The Heartland Petrochemical Complex has been under construction since 2017. Photo courtesy Inter Pipeline Ltd.

Construction is in the home stretch for the first integrated project in North America that will generate recyclable plastic for use in everyday products, courtesy abundant supplies of propane.

Inter Pipeline Ltd.’s $4.2 billion Heartland Petrochemical Complex near Edmonton is now more than 90 per cent complete. It’s a key asset helping drive a bidding war for the company between one of its competitors and its largest shareholder.

“The world needs a lot of this product, [and] it’s short. There’s nothing coming on to fill the void,” Pembina Pipeline CEO Mick Dilger told analysts on a call announcing Pembina’s $8.3 billion friendly offer. The company shelved its own similar propane-based project in December 2020.
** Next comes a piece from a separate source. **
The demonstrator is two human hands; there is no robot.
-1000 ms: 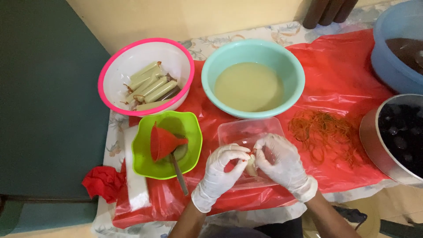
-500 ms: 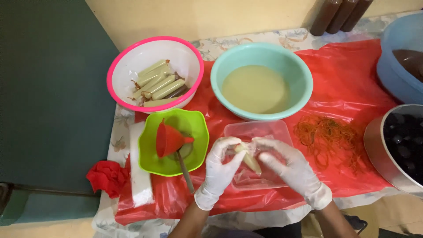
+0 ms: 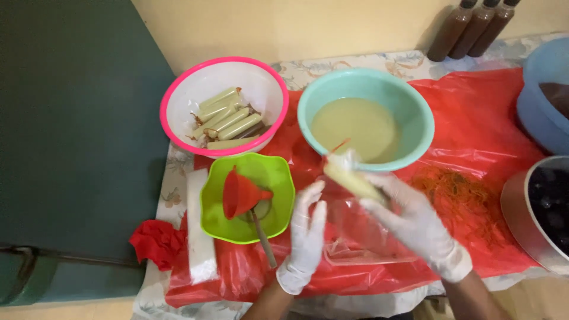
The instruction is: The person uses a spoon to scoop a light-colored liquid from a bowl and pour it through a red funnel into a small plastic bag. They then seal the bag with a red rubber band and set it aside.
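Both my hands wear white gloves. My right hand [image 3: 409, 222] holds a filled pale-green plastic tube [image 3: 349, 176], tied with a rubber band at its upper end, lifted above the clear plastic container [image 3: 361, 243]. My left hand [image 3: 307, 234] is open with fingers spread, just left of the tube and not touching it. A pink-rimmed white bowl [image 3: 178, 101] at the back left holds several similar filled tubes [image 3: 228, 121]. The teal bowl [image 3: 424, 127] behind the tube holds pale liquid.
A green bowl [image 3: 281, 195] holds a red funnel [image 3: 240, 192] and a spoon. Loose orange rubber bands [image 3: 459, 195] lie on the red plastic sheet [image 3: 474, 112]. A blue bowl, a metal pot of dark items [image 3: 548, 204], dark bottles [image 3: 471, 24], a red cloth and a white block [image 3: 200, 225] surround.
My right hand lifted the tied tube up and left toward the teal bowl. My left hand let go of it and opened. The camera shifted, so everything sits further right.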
“You’ll recall when we delayed our project indefinitely that we said petrochemicals remains in [our] strategy, it just wasn’t the right time for us. And now it is the right time.”
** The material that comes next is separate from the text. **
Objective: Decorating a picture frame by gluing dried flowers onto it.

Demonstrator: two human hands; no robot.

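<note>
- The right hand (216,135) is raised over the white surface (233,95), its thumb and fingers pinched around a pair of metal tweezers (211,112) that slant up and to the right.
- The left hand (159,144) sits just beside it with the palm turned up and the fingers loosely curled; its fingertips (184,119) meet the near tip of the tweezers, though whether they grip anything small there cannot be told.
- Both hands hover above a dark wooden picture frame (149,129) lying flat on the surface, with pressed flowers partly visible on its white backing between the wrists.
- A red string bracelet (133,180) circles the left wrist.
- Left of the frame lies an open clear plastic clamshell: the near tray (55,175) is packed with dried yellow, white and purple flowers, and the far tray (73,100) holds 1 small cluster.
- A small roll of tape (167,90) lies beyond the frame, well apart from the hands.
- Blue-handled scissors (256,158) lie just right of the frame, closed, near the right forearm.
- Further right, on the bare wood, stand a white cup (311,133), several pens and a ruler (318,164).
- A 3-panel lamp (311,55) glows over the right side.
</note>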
Inter Pipeline is also facing an $8.4 billion hostile ownership bid from Brookfield Infrastructure partners, but Inter Pipeline’s board of directors continues to support the Pembina deal.

Meanwhile, about 3,000 people work every day at the Heartland Petrochemical Complex. The project has worked nearly 12 million hours without a single safety lost time incident since construction started in late 2017.

Inter Pipeline says there were more than 4,000 people working on the project at peak, and they have laid enough piping and steel to stretch from the plant site in Alberta to the Pacific Coast.

The Heartland project will produce polypropylene, one of the most used plastics in the world.

Its polypropylene is expected to have a greenhouse gas emissions footprint that is 65 per cent lower than the global average, thanks in part to on-site hydrogen-augmented power and utilities generation.

The company is also contributing $10 million over 10 years with the Northern Alberta Institute of Technology to look at ways to reduce plastic waste from entering the environment and to help remove plastic waste that is already there.

The global polypropylene market is expected to grow to $226.8 billion by 2030, from $122.7 billion in 2019, driven by demand in the Asia-Pacific region, according to Dublin, Ireland-based Research and Markets.